Sechs Verletzte und Stau im Rückreiseverkehr

Nur für einen kurzen Augenblick war der 47-jährige Autofahrer abgelenkt. Doch das hatte für viele andere Reisende auf der A19 Konsequenzen.

Bei dem Unfall wurden insgesamt sechs Personen, darunter ein Kind, leichtverletzt.
Nicolas Armer Bei dem Unfall wurden insgesamt sechs Personen, darunter ein Kind, leichtverletzt.

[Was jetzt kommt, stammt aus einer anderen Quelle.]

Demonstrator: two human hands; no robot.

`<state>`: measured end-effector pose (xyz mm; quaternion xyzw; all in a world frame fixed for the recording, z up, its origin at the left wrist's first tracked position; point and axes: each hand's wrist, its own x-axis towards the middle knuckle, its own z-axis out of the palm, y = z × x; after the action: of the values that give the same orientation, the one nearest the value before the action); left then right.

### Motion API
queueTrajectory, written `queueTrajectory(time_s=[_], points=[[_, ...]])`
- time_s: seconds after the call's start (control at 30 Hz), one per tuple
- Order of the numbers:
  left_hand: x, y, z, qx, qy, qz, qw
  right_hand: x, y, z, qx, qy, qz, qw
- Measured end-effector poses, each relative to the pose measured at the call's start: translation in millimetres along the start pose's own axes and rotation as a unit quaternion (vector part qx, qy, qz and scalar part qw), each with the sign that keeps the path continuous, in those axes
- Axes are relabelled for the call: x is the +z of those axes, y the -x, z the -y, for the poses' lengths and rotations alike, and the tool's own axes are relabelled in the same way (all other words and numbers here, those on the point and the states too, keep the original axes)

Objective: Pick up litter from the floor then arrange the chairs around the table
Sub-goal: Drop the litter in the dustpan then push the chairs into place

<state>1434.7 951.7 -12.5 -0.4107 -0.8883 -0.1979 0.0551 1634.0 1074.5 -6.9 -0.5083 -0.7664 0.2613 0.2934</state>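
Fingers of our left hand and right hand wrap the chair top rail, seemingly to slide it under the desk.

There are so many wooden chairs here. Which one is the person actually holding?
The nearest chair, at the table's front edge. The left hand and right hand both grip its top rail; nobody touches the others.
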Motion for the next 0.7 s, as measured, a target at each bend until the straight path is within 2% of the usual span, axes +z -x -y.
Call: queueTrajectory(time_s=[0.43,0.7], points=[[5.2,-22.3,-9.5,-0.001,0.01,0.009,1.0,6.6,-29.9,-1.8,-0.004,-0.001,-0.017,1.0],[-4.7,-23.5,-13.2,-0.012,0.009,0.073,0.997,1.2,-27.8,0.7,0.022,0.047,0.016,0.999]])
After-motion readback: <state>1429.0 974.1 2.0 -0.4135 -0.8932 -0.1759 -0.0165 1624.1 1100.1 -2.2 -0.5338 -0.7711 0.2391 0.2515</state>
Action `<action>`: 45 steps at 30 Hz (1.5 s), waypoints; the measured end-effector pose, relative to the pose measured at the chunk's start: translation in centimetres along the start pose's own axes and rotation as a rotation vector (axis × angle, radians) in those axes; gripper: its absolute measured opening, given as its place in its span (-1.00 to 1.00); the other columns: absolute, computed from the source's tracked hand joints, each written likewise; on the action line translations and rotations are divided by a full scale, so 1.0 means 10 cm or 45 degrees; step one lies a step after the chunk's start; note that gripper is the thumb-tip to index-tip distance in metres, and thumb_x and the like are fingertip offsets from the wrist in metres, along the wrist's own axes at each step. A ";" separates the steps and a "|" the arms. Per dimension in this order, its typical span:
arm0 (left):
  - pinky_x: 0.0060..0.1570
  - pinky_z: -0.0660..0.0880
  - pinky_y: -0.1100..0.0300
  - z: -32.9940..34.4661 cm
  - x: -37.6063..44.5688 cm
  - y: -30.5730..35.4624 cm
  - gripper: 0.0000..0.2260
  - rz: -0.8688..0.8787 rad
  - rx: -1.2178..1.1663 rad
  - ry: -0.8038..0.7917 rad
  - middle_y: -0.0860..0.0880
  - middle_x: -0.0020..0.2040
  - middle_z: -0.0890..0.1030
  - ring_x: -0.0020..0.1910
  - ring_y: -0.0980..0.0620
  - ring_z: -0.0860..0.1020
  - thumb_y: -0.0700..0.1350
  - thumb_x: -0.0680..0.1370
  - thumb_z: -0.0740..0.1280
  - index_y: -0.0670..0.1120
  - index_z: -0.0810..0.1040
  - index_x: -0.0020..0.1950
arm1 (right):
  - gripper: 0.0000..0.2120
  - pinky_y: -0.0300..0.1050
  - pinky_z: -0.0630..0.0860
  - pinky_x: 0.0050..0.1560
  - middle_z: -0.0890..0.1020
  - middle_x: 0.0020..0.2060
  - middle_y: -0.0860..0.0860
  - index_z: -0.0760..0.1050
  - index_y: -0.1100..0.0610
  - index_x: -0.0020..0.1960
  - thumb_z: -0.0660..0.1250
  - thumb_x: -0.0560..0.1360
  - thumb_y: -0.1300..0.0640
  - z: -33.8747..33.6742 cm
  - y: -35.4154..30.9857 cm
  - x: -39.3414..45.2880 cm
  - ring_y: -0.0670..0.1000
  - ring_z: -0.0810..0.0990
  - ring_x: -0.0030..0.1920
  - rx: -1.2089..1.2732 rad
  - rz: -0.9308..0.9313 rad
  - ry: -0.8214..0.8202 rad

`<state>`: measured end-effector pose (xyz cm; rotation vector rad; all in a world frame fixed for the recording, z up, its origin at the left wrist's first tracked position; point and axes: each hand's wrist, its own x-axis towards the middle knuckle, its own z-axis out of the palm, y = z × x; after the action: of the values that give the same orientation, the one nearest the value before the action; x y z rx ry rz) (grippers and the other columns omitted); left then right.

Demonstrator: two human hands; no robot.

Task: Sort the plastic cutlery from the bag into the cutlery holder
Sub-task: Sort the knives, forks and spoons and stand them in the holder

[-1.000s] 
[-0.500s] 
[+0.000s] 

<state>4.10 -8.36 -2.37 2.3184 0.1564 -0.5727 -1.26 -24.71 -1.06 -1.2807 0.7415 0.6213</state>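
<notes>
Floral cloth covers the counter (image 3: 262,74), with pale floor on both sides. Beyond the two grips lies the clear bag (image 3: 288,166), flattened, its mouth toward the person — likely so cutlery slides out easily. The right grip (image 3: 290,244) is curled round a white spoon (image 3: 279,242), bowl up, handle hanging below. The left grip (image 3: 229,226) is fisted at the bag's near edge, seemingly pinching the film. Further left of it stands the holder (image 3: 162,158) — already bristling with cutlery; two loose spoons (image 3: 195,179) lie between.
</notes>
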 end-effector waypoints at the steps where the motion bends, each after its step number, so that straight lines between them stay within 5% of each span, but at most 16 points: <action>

Ein Autofahrer, der beim Fahren eine Wasserflasche suchte, hat am Sonntag auf der Autobahn 19 Rostock-Berlin einen Unfall mit sechs Verletzten und langem Stau im Rückreiseverkehr verursacht. Der 47-jährige Berliner geriet mit seinem Wagen bei Kavelstorf (Landkreis Rostock) nach links gegen die Mittelleitplanke und schleuderte nach rechts gegen ein Auto, das einen neun Meter langen Campinganhänger zog, wie die Polizei am Montag mitteilte. Autos und Anhänger blockierten die Fahrbahn Richtung Berlin.

In beiden Wagen wurden sechs Menschen verletzt, darunter ein Kind. „Zum Glück ist durch den abgerissenen Anhänger nicht noch mehr passiert“, sagte ein Beamter. Der Stau bei Kavelstorf war zeitweise bis zu zehn Kilometer lang und dauerte mehrere Stunden. Der Sachschaden wurde zunächst auf mehr als 25 000 Euro geschätzt.